Elle garde parmi ses meilleurs souvenirs de création la confection de ses propres peintures, en “faisant de la chimie” dans sa chambre, mélangeant “des pigments avec de l’huile et des conservateurs”. “Les teintes sont dix fois plus folles qu’avec les couleurs industrielles. C’est incroyable, mais ça prend tellement de temps”, souffle-t-elle tout en glissant qu’elle espère bien “retenter l’expérience”.
Maïra Villena, Manita sobre el corazon, 2020.
La double culture de l’artiste est une grande inspiration pour son travail : “Ce qui m’intéresse, c’est mélanger mon histoire avec l’iconographie catholique et coloniale ainsi que des représentations et des croyances natives. Je mélange constamment des couleurs vives et joyeuses avec des regards et des poses plus sombres.”
Le regard ouvert et l’esprit critique, Maïra Villena souhaite représenter le Pérou et la population péruvienne “telle qu’elle est vraiment”. Elle affirme ne pas viser le statut de “peintre activiste” ou “éducatrice”, mais n’oublie pas pour autant que “la représentation et l’identification sont importantes”.
Maïra Villena, Peruanxs, 2020.
“Le Pérou a une histoire complexe, comme de nombreux pays d’Amérique latine. Les peuples indigènes et les descendant·e·s de personnes natives sont toujours mal considéré·e·s. L’histoire est ignorée, cela cause beaucoup de différences de traitement entre personnes blanches et racisées. Quand je vais voir ma famille au Pérou, je vois les différences sociétales qui sont soulevées, le racisme y est plus démocratisé”, exprime-t-elle. Son œuvre Peruanxs est un patchwork de visages péruviens, dans toute leur diversité.
“Le thème de l’enfance me touche particulièrement, sûrement par rapport à ce que j’ai pu vivre dans la mienne.”
Pour le moment, Maïra Villena a plutôt exposé son travail en Europe, où il y a encore “une certaine méconnaissance et des stéréotypes vis-à-vis des latinx”, note l’artiste. Lors de son prochain voyage au Pérou, la peintre compte photographier ses proches pour les voir peupler ses prochaines créations.

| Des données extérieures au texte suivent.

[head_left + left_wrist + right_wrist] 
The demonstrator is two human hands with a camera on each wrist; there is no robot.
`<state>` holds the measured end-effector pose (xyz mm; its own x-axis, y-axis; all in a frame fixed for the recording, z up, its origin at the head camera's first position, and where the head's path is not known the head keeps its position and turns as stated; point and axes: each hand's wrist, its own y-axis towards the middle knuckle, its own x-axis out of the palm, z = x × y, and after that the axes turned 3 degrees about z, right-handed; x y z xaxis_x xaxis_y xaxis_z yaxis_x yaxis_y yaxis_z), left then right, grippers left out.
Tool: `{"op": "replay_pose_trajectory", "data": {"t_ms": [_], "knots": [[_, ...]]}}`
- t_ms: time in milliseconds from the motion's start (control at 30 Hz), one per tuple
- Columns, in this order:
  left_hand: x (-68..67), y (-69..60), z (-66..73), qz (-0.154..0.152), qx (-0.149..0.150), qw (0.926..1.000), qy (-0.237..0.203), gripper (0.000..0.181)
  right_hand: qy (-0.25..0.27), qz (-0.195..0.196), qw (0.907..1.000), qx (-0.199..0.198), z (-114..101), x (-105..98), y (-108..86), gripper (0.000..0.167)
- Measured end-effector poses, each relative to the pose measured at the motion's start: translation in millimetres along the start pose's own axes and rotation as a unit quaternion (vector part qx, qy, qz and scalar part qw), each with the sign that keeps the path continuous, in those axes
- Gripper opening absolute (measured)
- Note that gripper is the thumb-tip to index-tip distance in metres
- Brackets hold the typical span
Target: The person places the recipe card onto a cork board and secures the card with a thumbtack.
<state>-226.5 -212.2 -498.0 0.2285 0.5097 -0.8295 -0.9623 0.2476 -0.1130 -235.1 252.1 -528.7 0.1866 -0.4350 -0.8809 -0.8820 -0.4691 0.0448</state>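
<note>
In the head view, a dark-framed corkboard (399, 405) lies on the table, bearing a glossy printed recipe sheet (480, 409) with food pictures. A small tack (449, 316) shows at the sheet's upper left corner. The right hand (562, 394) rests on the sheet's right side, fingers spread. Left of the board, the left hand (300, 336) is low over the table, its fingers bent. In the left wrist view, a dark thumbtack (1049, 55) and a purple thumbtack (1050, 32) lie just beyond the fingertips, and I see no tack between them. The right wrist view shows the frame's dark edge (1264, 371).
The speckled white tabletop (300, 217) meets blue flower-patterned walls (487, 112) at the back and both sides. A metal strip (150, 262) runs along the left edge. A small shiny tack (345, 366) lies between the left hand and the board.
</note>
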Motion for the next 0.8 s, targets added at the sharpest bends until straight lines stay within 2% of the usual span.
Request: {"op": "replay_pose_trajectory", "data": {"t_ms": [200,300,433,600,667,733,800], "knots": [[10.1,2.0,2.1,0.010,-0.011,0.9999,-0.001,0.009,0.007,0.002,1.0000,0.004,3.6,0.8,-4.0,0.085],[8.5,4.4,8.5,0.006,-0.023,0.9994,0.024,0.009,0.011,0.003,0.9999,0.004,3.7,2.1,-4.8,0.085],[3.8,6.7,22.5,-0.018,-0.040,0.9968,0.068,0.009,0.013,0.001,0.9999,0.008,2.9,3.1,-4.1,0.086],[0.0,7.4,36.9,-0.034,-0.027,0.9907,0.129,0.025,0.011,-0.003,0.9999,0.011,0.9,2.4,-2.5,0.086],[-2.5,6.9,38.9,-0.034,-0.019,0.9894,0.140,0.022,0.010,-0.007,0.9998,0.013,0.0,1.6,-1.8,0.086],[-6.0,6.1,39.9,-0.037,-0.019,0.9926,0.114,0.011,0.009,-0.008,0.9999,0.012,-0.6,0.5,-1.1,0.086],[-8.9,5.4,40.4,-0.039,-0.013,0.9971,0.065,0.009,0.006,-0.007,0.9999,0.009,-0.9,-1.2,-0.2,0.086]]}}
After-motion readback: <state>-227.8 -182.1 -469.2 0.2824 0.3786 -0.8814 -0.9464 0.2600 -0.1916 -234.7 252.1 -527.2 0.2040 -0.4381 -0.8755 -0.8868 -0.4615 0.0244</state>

Un choix qui lui permettra de rendre hommage à celles et ceux qu’elle aime et de “légitimer” son travail.
Maïra Villena, Souvenirs d’enfance.
En plus de sa famille, Maïra Villena compte immortaliser les lieux de son enfance, continuant de tirer un fil qui lie ses œuvres et ses réflexions : celui de son passé. “C’est sans doute pour ne pas lâcher ma part d’enfance : j’ai une personnalité plutôt spontanée, avec un côté impulsif dans ma manière de m’exprimer – un peu comme les enfants qui parlent avant de réfléchir. Parfois, c’est pesant [d’être adulte] et je trouve important de me rappeler de tous les plans que j’avais petite et de ne pas les lâcher. Je pense qu’il ne faut surtout pas être dans le déni de ce qu’on était avant.”
“Je suis toujours en recherche de mon style, de ma signature.”
Si, pour le moment, Maïra confie se sentir quelque peu “bloquée” dans sa pratique de la peinture, elle ne perd ni sa sagesse, ni sa confiance ou son enthousiasme. “Je suis trop fan de créer des trucs avec les mains, je ne m’arrête pas à la peinture. J’ai l’impression d’avoir tout à découvrir, je n’en suis qu’au début de mon exploration de tant de possibilités”, s’exclame-t-elle.
En attendant, elle crée des installations, travaille la terre, dessine les yeux fermés ou tente les grands formats et le noir et blanc alors qu’elle était plutôt abonnée aux petits formats remplis de couleurs. Maïra Villena n’en est qu’au début de son chemin, mais une chose est sûre, on a hâte de découvrir de quelle façon elle le façonnera.
Maïra Villena, Souvenirs à la page.
Les recos de Maïra Villena
- Un livre : Je suis un monstre qui vous parle, de Paul B. Preciado.
- Un film : Canción Sin Nombre, de Melina León.
- Un album : Sicodélicos, de Los Destellos.
- Une œuvre : Dirty Dog, de Madelynn Green.
Maïra Villena, Dernier double autoportrait – jusqu’ici.